If a line of the data below holds the string "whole", copy it.

(Exercise materials begins)

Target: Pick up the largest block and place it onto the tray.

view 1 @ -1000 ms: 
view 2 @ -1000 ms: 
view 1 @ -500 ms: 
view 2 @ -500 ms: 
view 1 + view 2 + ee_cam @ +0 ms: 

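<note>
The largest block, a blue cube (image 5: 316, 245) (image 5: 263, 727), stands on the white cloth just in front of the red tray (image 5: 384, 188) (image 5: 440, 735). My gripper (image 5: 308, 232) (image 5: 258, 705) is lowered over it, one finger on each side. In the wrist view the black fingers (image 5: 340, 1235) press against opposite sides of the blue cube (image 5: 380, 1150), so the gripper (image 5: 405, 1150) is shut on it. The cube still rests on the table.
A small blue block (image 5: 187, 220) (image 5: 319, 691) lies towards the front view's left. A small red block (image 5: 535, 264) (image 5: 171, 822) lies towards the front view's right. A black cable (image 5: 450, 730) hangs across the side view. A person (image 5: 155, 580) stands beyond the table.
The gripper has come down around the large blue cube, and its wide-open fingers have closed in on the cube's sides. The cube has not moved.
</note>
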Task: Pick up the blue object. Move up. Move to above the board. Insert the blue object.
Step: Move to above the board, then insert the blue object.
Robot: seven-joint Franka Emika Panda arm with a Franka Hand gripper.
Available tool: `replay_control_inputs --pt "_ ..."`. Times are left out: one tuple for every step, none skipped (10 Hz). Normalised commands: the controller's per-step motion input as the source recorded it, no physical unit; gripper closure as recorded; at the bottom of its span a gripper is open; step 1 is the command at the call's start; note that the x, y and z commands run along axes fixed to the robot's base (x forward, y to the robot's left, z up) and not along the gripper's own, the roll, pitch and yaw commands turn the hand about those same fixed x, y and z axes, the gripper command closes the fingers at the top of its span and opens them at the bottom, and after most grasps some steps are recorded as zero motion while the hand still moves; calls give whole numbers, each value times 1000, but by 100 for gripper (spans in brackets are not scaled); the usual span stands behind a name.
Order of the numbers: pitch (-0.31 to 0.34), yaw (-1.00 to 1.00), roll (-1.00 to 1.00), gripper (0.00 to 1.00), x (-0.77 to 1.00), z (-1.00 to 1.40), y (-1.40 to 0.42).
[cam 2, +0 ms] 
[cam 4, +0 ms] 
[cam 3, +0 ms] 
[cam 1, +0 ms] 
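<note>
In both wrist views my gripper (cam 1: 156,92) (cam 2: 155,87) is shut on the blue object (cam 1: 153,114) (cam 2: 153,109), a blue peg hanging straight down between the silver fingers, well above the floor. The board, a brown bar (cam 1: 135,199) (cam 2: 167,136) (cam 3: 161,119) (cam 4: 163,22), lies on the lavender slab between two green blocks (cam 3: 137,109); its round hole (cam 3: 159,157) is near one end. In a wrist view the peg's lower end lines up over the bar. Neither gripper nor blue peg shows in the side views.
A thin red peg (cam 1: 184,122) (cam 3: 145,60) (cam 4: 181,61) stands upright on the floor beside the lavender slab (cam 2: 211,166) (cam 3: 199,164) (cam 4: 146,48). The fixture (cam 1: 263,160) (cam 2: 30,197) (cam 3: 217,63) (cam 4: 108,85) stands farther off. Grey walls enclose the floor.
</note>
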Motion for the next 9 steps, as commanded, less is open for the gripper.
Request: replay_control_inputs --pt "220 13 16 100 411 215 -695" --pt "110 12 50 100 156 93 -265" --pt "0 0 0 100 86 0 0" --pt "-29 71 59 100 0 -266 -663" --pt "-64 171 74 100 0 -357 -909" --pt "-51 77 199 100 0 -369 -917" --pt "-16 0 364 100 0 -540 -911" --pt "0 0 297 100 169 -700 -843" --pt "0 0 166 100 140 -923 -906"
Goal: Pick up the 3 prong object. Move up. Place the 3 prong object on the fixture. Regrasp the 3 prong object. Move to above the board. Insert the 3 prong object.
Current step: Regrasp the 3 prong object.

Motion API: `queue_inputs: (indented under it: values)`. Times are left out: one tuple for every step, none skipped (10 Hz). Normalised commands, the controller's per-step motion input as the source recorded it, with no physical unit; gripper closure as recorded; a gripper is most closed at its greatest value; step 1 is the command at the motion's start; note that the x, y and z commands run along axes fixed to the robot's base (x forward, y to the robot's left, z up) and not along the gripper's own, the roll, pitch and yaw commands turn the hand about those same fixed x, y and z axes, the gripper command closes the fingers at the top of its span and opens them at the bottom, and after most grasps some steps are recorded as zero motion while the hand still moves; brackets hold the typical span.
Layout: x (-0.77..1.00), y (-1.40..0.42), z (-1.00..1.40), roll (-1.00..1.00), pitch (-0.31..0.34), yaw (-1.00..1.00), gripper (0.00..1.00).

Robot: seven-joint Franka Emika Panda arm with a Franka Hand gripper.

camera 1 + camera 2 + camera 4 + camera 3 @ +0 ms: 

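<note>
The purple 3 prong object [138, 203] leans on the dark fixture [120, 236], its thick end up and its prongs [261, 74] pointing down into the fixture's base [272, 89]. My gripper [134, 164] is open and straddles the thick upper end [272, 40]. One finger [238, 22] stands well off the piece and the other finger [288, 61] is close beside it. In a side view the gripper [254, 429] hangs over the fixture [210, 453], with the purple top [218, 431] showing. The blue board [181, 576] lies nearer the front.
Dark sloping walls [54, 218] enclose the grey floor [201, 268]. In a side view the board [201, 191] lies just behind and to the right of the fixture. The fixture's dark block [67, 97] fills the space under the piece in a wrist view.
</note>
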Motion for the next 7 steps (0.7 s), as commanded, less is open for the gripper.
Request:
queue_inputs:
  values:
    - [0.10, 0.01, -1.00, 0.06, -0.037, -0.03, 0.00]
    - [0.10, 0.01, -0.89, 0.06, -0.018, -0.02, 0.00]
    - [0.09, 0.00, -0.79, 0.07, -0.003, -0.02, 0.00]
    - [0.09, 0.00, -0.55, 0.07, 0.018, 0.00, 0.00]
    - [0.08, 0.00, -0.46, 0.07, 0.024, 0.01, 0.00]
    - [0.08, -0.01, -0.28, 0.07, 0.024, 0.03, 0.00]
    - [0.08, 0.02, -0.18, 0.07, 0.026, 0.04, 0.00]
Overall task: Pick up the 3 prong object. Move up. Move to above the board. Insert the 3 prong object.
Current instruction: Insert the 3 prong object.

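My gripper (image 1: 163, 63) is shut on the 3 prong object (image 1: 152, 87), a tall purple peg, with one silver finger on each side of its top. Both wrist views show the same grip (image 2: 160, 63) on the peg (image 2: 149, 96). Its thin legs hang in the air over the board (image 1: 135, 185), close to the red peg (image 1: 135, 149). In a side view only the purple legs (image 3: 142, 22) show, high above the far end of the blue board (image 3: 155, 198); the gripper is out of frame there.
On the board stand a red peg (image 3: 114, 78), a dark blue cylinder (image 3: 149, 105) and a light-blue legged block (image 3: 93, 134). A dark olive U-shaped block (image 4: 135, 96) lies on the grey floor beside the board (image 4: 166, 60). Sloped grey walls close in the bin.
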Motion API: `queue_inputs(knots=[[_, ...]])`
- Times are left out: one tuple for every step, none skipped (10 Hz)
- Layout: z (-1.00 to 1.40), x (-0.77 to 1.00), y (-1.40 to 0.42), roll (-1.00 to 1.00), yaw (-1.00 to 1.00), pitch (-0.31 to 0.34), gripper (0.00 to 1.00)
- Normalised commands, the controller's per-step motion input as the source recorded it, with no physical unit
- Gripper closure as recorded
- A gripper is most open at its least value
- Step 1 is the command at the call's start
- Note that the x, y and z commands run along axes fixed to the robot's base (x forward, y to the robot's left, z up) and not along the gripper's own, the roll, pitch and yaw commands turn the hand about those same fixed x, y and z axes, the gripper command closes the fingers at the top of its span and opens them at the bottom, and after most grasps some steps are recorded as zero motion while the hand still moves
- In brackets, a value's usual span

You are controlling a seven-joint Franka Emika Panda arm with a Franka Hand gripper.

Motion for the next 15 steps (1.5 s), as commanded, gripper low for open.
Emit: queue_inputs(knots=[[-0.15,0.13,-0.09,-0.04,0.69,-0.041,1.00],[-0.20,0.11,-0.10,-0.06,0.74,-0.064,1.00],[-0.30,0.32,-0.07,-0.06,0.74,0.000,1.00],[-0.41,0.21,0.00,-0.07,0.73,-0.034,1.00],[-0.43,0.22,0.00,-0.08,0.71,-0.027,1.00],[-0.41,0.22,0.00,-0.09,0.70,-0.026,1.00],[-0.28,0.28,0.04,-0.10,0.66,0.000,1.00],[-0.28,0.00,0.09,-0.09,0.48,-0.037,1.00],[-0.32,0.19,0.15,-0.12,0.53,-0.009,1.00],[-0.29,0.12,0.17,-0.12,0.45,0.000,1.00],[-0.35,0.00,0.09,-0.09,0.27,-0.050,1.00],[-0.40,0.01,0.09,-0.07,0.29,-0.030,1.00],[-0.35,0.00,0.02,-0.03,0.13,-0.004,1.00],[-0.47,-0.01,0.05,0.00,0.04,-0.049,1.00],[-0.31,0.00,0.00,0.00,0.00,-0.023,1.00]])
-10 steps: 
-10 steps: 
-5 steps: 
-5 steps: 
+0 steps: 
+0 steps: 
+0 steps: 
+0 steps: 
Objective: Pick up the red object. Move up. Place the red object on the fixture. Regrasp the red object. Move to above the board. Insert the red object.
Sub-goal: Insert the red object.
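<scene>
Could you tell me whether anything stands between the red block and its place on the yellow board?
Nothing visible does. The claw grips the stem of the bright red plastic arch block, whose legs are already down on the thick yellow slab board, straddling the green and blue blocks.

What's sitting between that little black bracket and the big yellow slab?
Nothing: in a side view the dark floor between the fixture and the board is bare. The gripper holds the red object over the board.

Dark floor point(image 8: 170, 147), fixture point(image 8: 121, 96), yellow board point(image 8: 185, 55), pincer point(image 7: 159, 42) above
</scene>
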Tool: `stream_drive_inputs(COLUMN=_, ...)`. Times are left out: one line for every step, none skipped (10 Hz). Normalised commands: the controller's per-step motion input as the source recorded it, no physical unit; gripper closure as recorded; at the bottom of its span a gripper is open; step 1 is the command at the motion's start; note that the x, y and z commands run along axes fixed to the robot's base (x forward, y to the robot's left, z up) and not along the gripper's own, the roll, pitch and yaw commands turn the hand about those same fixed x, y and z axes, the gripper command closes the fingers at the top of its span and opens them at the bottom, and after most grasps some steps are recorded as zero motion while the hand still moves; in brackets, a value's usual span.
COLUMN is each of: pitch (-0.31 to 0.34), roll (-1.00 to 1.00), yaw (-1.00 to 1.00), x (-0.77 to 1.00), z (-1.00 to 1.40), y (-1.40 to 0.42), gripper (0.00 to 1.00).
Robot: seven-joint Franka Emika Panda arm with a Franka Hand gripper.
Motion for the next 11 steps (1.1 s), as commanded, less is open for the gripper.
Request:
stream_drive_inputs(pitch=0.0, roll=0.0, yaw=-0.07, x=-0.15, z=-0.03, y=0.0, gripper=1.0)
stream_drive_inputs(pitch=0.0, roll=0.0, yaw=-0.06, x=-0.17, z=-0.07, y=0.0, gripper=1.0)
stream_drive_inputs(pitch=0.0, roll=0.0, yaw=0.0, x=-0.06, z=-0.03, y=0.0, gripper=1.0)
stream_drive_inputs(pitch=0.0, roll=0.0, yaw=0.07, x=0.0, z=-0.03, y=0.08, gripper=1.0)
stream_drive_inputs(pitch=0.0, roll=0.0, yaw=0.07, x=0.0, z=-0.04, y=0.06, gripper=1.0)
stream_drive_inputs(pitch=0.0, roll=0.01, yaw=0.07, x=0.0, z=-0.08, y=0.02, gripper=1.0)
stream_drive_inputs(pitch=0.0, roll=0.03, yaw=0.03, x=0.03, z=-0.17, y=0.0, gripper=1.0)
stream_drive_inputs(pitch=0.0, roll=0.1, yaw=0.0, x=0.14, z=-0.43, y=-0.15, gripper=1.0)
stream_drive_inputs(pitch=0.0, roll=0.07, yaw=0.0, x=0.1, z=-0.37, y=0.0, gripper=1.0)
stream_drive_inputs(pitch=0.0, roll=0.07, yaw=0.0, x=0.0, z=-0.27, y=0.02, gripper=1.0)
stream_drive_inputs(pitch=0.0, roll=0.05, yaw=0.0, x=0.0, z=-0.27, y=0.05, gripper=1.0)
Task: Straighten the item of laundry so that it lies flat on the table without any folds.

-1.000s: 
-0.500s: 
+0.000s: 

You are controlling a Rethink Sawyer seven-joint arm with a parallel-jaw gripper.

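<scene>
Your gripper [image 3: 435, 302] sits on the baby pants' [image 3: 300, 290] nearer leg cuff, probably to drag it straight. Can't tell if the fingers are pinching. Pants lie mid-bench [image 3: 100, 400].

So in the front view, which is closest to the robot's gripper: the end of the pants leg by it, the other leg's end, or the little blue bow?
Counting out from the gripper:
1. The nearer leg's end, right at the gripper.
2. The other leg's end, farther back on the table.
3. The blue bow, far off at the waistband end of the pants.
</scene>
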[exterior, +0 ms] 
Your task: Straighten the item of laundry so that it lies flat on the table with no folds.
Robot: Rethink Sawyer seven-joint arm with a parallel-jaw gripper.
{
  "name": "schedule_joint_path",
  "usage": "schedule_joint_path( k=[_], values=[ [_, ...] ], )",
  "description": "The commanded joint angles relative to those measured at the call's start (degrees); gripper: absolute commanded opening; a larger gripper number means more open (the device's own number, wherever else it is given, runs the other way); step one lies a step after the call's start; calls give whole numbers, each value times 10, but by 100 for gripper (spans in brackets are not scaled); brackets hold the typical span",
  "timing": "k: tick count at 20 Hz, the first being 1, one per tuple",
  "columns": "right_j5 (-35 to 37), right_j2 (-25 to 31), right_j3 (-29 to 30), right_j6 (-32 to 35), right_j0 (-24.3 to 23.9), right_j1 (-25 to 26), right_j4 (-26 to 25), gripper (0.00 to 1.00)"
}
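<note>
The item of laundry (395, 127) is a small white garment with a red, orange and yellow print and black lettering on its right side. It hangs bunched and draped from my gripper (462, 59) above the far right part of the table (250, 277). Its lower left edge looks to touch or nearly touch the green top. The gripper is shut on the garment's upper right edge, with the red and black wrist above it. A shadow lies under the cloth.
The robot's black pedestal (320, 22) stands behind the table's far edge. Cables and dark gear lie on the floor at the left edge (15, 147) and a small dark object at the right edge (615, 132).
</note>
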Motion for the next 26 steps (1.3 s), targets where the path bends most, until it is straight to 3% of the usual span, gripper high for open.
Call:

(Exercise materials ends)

» **Result**
Available tool: `replay_control_inputs --pt "_ ..."`. Times are left out: one tuple for every step, none skipped (10 Hz). Normalised commands: the controller's per-step motion input as the source recorded it, no physical unit; gripper closure as recorded; at the bottom of its span a gripper is open; step 1 is the command at the call's start; note that the x, y and z commands run along axes fixed to the robot's base (x forward, y to the robot's left, z up) and not along the gripper's own, the roll, pitch and yaw commands turn the hand about those same fixed x, y and z axes, the gripper command closes the fingers at the top of its span and opens them at the bottom, and after most grasps some steps are recorded as zero motion while the hand still moves; calls give whole numbers, each value times 1000, but by 100 for gripper (spans in brackets are not scaled); the usual span stands behind a name.
  "description": "The commanded joint angles relative to those measured at the call's start (degrees); gripper: absolute commanded opening; a larger gripper number means more open (the device's own number, wherever else it is given, runs the other way); step one lies a step after the call's start; calls give whole numbers, each value times 10, but by 100 for gripper (spans in brackets are not scaled); brackets hold the typical span",

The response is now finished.